Ehrenstein G, Galdzicki Z, Lange G D
Biophysics Section, National Institute of Neurological Disorders and Stroke, National Institutes of Health, Bethesda, Maryland 20892, USA.
Biophys J. 1997 Sep;73(3):1276-80. doi: 10.1016/S0006-3495(97)78160-8.

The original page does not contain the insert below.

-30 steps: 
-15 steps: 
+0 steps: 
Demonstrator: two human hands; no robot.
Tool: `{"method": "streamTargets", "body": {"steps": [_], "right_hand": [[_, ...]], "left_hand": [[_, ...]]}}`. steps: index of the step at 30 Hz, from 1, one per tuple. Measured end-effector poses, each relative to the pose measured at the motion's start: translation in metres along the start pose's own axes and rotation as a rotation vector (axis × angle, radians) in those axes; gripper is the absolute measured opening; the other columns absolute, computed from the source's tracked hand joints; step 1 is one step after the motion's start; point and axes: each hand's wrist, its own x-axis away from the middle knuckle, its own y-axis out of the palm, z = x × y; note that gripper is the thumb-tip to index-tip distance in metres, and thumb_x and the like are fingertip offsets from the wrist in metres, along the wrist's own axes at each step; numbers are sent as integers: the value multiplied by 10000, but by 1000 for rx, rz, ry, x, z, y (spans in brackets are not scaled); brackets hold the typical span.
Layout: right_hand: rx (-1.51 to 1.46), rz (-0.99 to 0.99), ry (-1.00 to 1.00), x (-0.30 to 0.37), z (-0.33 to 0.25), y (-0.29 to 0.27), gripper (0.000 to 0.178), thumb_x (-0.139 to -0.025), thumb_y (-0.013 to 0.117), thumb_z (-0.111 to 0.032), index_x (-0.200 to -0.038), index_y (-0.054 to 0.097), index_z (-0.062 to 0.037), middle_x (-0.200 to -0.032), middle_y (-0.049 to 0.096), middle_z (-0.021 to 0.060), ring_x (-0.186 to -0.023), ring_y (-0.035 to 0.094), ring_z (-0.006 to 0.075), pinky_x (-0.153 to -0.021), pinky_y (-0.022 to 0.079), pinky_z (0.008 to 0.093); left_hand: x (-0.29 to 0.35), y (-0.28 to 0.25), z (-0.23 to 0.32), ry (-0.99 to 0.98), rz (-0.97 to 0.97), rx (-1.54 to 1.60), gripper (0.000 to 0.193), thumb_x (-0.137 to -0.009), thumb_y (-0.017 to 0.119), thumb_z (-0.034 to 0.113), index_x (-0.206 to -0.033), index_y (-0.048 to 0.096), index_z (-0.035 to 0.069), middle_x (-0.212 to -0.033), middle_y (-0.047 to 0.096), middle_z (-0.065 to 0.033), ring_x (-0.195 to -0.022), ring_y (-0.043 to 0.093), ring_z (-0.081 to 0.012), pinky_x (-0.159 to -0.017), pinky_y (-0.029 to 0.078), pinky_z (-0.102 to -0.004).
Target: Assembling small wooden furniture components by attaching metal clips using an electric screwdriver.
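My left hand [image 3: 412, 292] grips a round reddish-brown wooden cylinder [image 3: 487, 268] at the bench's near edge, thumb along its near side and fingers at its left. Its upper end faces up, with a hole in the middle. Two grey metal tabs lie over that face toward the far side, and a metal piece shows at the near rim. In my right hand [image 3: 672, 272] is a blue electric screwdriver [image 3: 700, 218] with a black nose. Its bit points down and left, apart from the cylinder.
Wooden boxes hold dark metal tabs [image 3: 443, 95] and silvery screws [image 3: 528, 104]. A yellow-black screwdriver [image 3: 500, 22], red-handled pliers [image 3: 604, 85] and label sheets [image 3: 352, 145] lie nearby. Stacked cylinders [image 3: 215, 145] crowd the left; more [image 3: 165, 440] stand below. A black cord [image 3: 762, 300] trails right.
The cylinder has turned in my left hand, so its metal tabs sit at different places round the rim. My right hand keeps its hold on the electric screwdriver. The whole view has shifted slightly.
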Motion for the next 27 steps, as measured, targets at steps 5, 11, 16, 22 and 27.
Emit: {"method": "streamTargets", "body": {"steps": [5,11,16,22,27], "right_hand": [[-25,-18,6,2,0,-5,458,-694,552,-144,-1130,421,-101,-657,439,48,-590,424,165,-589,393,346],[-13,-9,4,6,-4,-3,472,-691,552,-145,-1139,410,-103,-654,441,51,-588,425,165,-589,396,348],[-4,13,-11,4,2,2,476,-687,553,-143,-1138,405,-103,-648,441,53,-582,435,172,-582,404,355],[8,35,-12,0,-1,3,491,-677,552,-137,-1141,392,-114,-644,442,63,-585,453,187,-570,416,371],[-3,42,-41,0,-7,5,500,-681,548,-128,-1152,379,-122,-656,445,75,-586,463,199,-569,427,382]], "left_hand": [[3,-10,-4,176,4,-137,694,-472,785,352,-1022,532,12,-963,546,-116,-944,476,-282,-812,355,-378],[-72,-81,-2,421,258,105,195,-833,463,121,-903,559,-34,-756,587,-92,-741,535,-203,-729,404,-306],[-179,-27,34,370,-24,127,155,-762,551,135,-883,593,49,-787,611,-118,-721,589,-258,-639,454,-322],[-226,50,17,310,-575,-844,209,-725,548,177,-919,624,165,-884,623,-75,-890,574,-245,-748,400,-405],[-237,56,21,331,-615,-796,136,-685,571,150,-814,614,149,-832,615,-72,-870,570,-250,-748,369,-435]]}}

We present a hypothesis for the loss of acetylcholine in Alzheimer's disease that is based on two recent experimental results: that beta-amyloid causes leakage of choline across cell membranes and that decreased production of acetylcholine increases the production of beta-amyloid. According to the hypothesis, an increase in beta-amyloid concentration caused by proteolysis of the amyloid precursor protein results in an increase in the leakage of choline out of cells. This leads to a reduction in intracellular choline concentration and hence a reduction in acetylcholine production. The reduction in acetylcholine production, in turn, causes an increase in the concentration of beta-amyloid. The resultant positive feedback between decreased acetylcholine and increased beta-amyloid accelerates the loss of acetylcholine. We compare the predictions of the choline-leakage hypothesis with a number of experimental observations. We also approximate it with a pair of ordinary differential equations. The solutions of these equations indicate that the loss of acetylcholine is very sensitive to the initial rate of beta-amyloid production.
β-淀粉样蛋白会导致胆碱跨细胞膜泄漏,以及乙酰胆碱生成减少会增加β-淀粉样蛋白的生成。根据该假说,淀粉样前体蛋白的蛋白水解导致β-淀粉样蛋白浓度增加,进而导致胆碱从细胞中泄漏增加。这会导致细胞内胆碱浓度降低,从而使乙酰胆碱生成减少。乙酰胆碱生成的减少反过来又会导致β-淀粉样蛋白浓度增加。乙酰胆碱减少与β-淀粉样蛋白增加之间产生的正反馈加速了乙酰胆碱的缺失。我们将胆碱泄漏假说的预测与一些实验观察结果进行了比较。我们还用一对常微分方程对其进行了近似。这些方程的解表明,乙酰胆碱的缺失对β-淀粉样蛋白的初始生成速率非常敏感。